Institueman    you are correct about the copy and past and the formatting the fragmented sentences are on purpose.  I try and duplicate my thought process as it happens. I don't think I am that different from others. When in the middle of one thought or sentence I have already jumped to the next. It is kind of like writing about what you are thinking while other person is talking.  I also am trying to set the mood by it being quick. My thoughts come at me a hundred miles an hour and at no time am I looking at the blue sky on  a warm sunny day watching the leaves float by while the warm breezes tussle my hair..[ Sarcasm ]  I would love to be able to write in the fashion I am using, any help is appreciated.  Just because the subject is sensitive I wrote with this with the idea that you guys would help me get better at conveying my thoughts in word. I would also like to continue in this style of writing just because everyone else is not doing it

Greimour I had the opposite experience with my dad, it was not until I became older that I realized what he had squandered, that made me a bitter. I have a hard time dealing with the fact that a man could be afraid of things that did  not matter; and let it ruin what did.  


My father did teach me how to be a better husband and father by showing  me what not to do. I thought I would share an honest insight into how I felt.  The reality is that feelings are not always correct or proper or even possible to defend, [they are just what they are]


----------



## dither (Apr 5, 2014)

Well PW,
you speak of the anger that comes from seeing someone who has it all and still have nothing that matters.
He might have thought that of you mate, different strokes eh?

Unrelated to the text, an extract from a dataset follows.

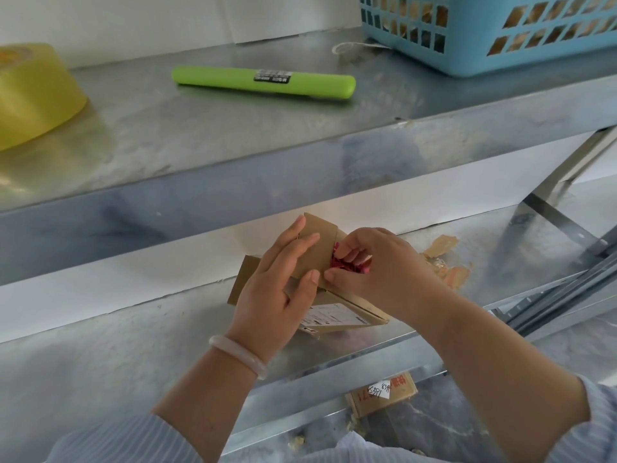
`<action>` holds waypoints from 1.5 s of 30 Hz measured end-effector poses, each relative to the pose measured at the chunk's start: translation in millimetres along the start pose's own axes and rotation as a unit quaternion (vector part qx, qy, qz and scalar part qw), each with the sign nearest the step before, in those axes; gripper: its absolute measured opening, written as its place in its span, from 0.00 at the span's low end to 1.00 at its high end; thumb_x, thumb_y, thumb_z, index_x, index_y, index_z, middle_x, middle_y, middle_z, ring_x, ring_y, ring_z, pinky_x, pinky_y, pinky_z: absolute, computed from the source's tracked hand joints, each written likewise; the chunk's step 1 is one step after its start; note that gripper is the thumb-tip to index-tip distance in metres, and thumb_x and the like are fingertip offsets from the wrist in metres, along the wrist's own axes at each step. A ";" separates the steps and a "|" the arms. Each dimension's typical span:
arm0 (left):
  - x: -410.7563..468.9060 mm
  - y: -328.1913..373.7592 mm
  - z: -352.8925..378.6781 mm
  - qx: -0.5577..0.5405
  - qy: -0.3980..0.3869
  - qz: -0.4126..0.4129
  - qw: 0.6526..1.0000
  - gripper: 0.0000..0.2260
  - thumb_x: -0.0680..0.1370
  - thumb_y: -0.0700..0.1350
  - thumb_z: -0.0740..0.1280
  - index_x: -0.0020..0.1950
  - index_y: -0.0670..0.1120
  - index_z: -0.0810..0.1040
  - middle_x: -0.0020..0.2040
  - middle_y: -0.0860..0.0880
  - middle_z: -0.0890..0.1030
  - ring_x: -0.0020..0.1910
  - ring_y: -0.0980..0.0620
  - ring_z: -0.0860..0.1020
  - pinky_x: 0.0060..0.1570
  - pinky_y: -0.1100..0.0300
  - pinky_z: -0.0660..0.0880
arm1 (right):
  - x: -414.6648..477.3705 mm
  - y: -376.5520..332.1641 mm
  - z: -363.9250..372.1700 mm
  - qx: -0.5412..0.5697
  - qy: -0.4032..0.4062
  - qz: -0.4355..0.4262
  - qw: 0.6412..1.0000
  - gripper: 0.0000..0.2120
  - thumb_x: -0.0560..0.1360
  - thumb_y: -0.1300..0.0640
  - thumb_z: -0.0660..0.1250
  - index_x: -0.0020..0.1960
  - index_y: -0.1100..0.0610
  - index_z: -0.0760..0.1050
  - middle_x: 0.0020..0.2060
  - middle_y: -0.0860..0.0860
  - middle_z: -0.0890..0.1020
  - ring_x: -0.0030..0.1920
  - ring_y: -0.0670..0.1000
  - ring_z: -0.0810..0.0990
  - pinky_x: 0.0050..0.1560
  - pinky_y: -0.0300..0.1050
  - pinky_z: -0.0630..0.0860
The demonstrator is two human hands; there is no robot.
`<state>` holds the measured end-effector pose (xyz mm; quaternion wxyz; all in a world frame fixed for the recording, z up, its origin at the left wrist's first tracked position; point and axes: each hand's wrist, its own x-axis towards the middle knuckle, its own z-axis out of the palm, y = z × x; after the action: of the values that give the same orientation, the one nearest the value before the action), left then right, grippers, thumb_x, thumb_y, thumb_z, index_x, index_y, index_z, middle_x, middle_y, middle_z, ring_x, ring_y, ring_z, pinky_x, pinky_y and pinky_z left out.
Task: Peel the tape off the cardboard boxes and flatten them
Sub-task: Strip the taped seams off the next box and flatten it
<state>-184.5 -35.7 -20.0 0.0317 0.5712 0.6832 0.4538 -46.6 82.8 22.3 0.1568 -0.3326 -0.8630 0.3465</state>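
A small brown cardboard box (320,242) with a white shipping label lies on the lower metal shelf (133,329). My left hand (277,282) holds its raised flap, fingers laid flat on top and thumb at the flap's edge. My right hand (370,262) pinches a crumpled piece of red tape (337,262) at the box's seam, its fingers curled around it. Peeled brownish tape scraps (440,259) lie just right of the box.
On the upper shelf lie a green cutter (263,81), a yellow tape roll (33,91) at the left and a blue basket (494,28) at the back right. Another cardboard box (384,396) sits below the lower shelf. Metal struts (567,295) stand at right.
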 end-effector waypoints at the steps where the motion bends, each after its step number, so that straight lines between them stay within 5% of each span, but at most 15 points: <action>1: -0.2 1.0 0.0 0.001 -0.001 0.002 1.000 0.19 0.78 0.48 0.59 0.69 0.45 0.72 0.75 0.53 0.65 0.72 0.61 0.64 0.66 0.70 0.63 | 0.4 -0.1 -0.9 0.001 -0.004 0.002 1.000 0.11 0.67 0.48 0.75 0.46 0.48 0.77 0.41 0.40 0.77 0.44 0.38 0.75 0.45 0.29 0.70; 10: -0.3 3.1 1.1 0.028 -0.002 0.007 1.000 0.20 0.79 0.50 0.59 0.69 0.47 0.72 0.75 0.54 0.65 0.71 0.63 0.64 0.63 0.77 0.61 | -1.7 -5.7 -0.4 -0.001 0.014 0.026 1.000 0.05 0.66 0.51 0.73 0.39 0.47 0.77 0.39 0.41 0.78 0.42 0.39 0.75 0.42 0.29 0.70; 15: -1.9 -1.5 -1.4 0.009 0.004 -0.004 1.000 0.20 0.79 0.51 0.59 0.70 0.49 0.71 0.75 0.56 0.64 0.73 0.61 0.63 0.66 0.72 0.63 | -1.2 3.9 1.7 0.017 0.042 0.057 0.997 0.05 0.67 0.55 0.73 0.37 0.47 0.79 0.40 0.44 0.81 0.42 0.44 0.80 0.50 0.45 0.78; 19: -4.0 4.5 -1.4 0.032 0.001 0.004 0.999 0.20 0.79 0.52 0.58 0.70 0.49 0.71 0.75 0.54 0.64 0.72 0.62 0.62 0.60 0.79 0.60 | -7.0 0.1 2.8 0.015 0.034 0.048 0.998 0.10 0.65 0.45 0.76 0.41 0.45 0.77 0.43 0.42 0.80 0.44 0.41 0.78 0.43 0.35 0.73; 23: -5.3 9.3 1.4 0.063 0.006 0.012 0.998 0.20 0.79 0.52 0.58 0.70 0.48 0.71 0.75 0.53 0.64 0.72 0.61 0.63 0.58 0.82 0.58 | -8.2 -5.9 -1.4 -0.016 0.021 0.056 0.998 0.07 0.67 0.46 0.74 0.42 0.47 0.79 0.44 0.43 0.79 0.46 0.43 0.78 0.43 0.34 0.72; 25: -6.5 9.2 4.2 0.069 0.004 0.015 0.997 0.21 0.80 0.54 0.58 0.71 0.50 0.70 0.76 0.56 0.62 0.72 0.63 0.62 0.58 0.80 0.62 | -9.2 -7.0 -4.4 -0.047 0.010 0.053 0.997 0.06 0.69 0.48 0.73 0.42 0.48 0.79 0.43 0.43 0.79 0.45 0.43 0.77 0.42 0.33 0.71; 29: -6.5 9.7 14.0 0.093 0.011 0.018 0.995 0.21 0.80 0.57 0.56 0.71 0.52 0.70 0.77 0.58 0.60 0.70 0.71 0.57 0.62 0.60 0.74 | -12.8 -10.4 -0.5 -0.125 0.019 0.045 0.991 0.07 0.74 0.50 0.66 0.48 0.51 0.79 0.46 0.48 0.79 0.48 0.48 0.78 0.48 0.41 0.75; 33: -4.8 11.0 18.4 0.099 0.016 0.014 0.995 0.21 0.80 0.57 0.57 0.71 0.52 0.70 0.77 0.57 0.60 0.68 0.74 0.56 0.59 0.57 0.77 | -15.4 -12.4 -0.1 -0.158 0.014 0.042 0.986 0.10 0.78 0.51 0.61 0.53 0.55 0.77 0.48 0.51 0.77 0.48 0.51 0.76 0.47 0.44 0.73; 41: -4.5 9.6 16.4 0.094 0.026 0.025 0.995 0.21 0.80 0.56 0.57 0.71 0.50 0.71 0.76 0.57 0.60 0.70 0.72 0.57 0.62 0.62 0.72 | -14.7 -3.8 5.0 -0.108 -0.042 0.060 0.992 0.08 0.82 0.53 0.54 0.50 0.55 0.70 0.45 0.48 0.71 0.39 0.45 0.69 0.35 0.38 0.64; 45: -5.8 9.9 15.0 0.085 0.027 0.020 0.996 0.20 0.80 0.55 0.56 0.70 0.50 0.71 0.76 0.57 0.60 0.71 0.69 0.59 0.64 0.74 0.63 | -13.3 5.8 9.4 -0.053 -0.030 0.083 0.995 0.08 0.82 0.54 0.54 0.50 0.56 0.70 0.43 0.48 0.70 0.38 0.43 0.69 0.35 0.32 0.64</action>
<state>-166.5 -32.3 -25.0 -0.0447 0.5730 0.7082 0.4102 -39.0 72.2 11.0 0.0838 -0.4006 -0.8536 0.3222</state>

I would suggest that he had EVERYTHING that mattered, to him.

And as for being afraid of living and dying in equal measure, I wonder if you have any idea what sort of a hell that is.

No offence intended.

Good for him I say.

dither


----------



## Divus (Apr 5, 2014)

PW,   Your bitterness comes across to me in your writing.      Maybe because you  have not purged yourself of your emotions by talking them through with another relative who perhaps knew your Father from a different perspective.   
In life you are only issued with one Father and you missed out with yours - as he missed out with you.
If you delve into writing as a result of grief then maybe he left you with a hobby for the rest of your life.        As for help from us fellow writers with your articles, then all I can suggest is that you get on with it and write some more.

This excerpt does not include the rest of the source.